Le nucléaire et le PS, tribune de Laurence Rossignol

Publié le par chaineze.kabouya.over-blog.com

Le compromis entre l'opinion et le nucléaire repose d'une part sur le confort quotidien procuré par une électricité abondante et bon marché et, d'autre part, sur la confiance accordée à la parole scientifique et industrielle sur la maîtrise du risque.
 
Les citoyens savent, au moins depuis Tchernobyl, que le risque 0 n'existe pas mais ils croyaient, jusqu'à cette semaine, que ce risque était circonscrit aux pays négligents.
 
Pour toutes les nations fortement dépendantes du nucléaire, à Fukushima vient de s'effondrer le mythe de la maîtrise du risque nucléaire. Le monde entier découvre avec effroi, malgré la mobilisation de toute l'intelligence et de tous les moyens technologiques et humains disponibles, la possible impuissance à empêcher la fusion du cœur des réacteurs.
 

En France, ballet des arrogances et confusion des rôles

Dans tous les pays concernés, les pouvoirs publics réévaluent la sécurité de leurs centrales et leur politique énergétique. Alors que l'humilité devrait être de rigueur, on assiste en France à un ballet des arrogances et de la confusion des rôles.
 
Le ministre de l'Industrie, Eric Besson, fanfaronne sur l'incomparable supériorité de nos centrales.

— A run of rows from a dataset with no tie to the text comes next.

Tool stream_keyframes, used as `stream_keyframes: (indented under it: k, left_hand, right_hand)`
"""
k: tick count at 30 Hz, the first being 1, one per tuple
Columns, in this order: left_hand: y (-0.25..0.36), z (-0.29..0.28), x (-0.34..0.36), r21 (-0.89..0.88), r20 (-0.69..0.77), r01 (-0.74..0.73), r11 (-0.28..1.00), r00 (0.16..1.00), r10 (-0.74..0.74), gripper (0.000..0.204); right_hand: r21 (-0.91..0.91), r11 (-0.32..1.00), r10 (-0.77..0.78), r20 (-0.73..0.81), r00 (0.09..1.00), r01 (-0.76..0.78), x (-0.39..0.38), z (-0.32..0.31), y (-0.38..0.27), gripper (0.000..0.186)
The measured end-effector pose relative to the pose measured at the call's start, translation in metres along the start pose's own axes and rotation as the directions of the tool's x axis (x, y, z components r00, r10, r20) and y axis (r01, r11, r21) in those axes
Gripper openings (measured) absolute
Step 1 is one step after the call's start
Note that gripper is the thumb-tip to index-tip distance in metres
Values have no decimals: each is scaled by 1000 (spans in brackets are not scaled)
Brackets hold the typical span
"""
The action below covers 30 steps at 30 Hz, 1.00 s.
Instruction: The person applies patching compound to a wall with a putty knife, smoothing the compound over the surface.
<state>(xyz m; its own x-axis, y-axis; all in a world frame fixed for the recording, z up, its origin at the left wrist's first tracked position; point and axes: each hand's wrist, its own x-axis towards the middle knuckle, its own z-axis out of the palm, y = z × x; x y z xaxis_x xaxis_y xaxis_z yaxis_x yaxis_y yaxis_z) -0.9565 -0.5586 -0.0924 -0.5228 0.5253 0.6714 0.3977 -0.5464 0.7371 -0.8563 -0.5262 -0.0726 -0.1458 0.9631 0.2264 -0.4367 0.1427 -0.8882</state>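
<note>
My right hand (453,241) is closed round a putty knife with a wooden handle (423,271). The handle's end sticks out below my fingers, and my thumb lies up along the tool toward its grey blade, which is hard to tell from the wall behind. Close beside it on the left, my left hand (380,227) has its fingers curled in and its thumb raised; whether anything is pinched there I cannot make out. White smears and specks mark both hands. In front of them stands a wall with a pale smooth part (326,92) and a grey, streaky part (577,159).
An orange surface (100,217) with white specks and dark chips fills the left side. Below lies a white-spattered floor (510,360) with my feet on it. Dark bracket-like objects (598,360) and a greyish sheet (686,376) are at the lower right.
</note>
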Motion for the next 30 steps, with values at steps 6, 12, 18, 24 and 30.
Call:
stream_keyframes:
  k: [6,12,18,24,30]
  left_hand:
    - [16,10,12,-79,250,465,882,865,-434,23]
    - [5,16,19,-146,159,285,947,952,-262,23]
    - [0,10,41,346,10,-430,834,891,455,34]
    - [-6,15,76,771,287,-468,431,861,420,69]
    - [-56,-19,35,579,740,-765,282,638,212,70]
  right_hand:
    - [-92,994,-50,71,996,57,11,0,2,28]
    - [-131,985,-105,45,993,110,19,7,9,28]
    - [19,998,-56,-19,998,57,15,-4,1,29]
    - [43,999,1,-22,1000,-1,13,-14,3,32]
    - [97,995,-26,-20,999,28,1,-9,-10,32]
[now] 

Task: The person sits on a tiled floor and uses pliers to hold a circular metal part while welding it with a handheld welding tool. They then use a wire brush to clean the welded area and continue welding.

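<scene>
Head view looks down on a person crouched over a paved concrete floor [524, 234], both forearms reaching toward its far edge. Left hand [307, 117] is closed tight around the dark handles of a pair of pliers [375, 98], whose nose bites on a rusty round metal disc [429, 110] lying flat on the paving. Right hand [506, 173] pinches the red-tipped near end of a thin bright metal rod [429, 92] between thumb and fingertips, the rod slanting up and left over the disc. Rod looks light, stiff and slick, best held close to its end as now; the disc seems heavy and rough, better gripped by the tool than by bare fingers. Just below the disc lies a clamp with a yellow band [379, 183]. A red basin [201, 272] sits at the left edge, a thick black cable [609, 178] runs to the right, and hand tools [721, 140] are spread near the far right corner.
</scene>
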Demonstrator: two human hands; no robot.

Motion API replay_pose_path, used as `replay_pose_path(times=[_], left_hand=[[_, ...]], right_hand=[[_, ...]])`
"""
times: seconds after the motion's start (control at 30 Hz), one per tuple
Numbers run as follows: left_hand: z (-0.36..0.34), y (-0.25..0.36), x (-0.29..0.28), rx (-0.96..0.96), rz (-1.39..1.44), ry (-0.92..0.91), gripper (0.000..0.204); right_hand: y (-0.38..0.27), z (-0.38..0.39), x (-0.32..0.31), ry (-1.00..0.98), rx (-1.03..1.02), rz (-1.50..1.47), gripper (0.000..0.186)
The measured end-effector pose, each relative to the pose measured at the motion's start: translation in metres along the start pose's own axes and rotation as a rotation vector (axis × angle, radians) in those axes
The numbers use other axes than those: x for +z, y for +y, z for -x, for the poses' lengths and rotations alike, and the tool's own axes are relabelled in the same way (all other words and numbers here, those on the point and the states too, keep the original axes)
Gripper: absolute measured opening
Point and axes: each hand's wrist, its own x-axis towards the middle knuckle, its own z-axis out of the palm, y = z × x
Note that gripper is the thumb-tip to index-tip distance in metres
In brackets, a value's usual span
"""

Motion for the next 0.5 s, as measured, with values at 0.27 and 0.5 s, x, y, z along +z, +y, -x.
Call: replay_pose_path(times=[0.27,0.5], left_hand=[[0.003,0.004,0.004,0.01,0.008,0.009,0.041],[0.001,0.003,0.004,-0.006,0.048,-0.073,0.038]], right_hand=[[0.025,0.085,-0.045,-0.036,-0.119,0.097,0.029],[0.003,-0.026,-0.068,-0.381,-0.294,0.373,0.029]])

Pendant la catastrophe, les ventes continuent. C'est le patron d'EDF, Henri Proglio, qui annonce à la représentation nationale qu'il ne fermera pas Fessenheim.
 
Et le président de la République explique, en substance, que rien ne pourrait affecter notre politique du « tout nucléaire ». Lui, d'habitude si prompt à jouer des peurs, ignore celle, pourtant bien légitime, provoquée par la perte de contrôle de la situation à Fukushima.

 

Le PS n'est pas le prolongement des mouvements antinucléaires

Le Parti socialiste – et personne ne peut feindre de le découvrir aujourd'hui – a fortiori ses élus, n'est pas, à la différence d'Europe Ecologie - Les Verts, le prolongement politique des mouvements antinucléaires des années 70. Des sensibilités plus ou moins favorables au nucléaire y cohabitent depuis toujours.
 
Mais on ne peut comprendre cette diversité si on ignore la spécificité de notre pays : en France, le nucléaire n'est pas qu'une source d'énergie, il est aussi un fleuron industriel, des technologies et des compétences. Penser notre avenir énergétique c'est aussi penser l'avenir de notre industrie nucléaire.
 
Le Parti socialiste a réagi vite et clairement. D'abord en demandant un audit de notre parc nucléaire, auquel le Premier ministre n'a que très partiellement donné suite. S'il s'agit de refaire les mêmes contrôles que ceux déjà régulièrement réalisés, cet audit est une mystification.
 
Nous demandons clairement qu'il soit contradictoire en intégrant la pluralité des points de vue, porte sur l'état de la maintenance et de la sous-traitance et réévalue les risques sismiques et naturels au regard des effets du dérèglement climatique.
 

Moins d'énergie nucléaire, plus d'énergie renouvelable

Ensuite – et les lignes bougent –, en se situant dans un horizon de réduction de la part du nucléaire dans notre bouquet énergétique, nous complétons, en allant plus loin, la demande de moratoire sur les capacités nouvelles. La survalorisation du nucléaire a conduit à une surconsommation structurelle d'électricité et l'énergie nucléaire qui n'est pas une énergie durable doit être réduite, par la sobriété et le développement massif des énergies renouvelables.
 
Enfin, et ainsi toute ambiguïté devrait être levée, le Parti socialiste a, dans le même temps indiqué que l'avenir de nos industries compétentes dans le secteur énergétique devait se tourner désormais vers le traitement des déchets, le démantèlement des centrales (et on peut imaginer qu'après Fukushima, il y aura des commandes) et les filières des énergies renouvelables.
 
Il ne s'agit pas tant de sortir d'une période que d'entrer dans une autre : celle de la transition énergétique qui nous doit conduire vers un monde dans lequel la satisfaction de nos besoins énergétiques ne dépendra plus ni du pétrole ni du nucléaire.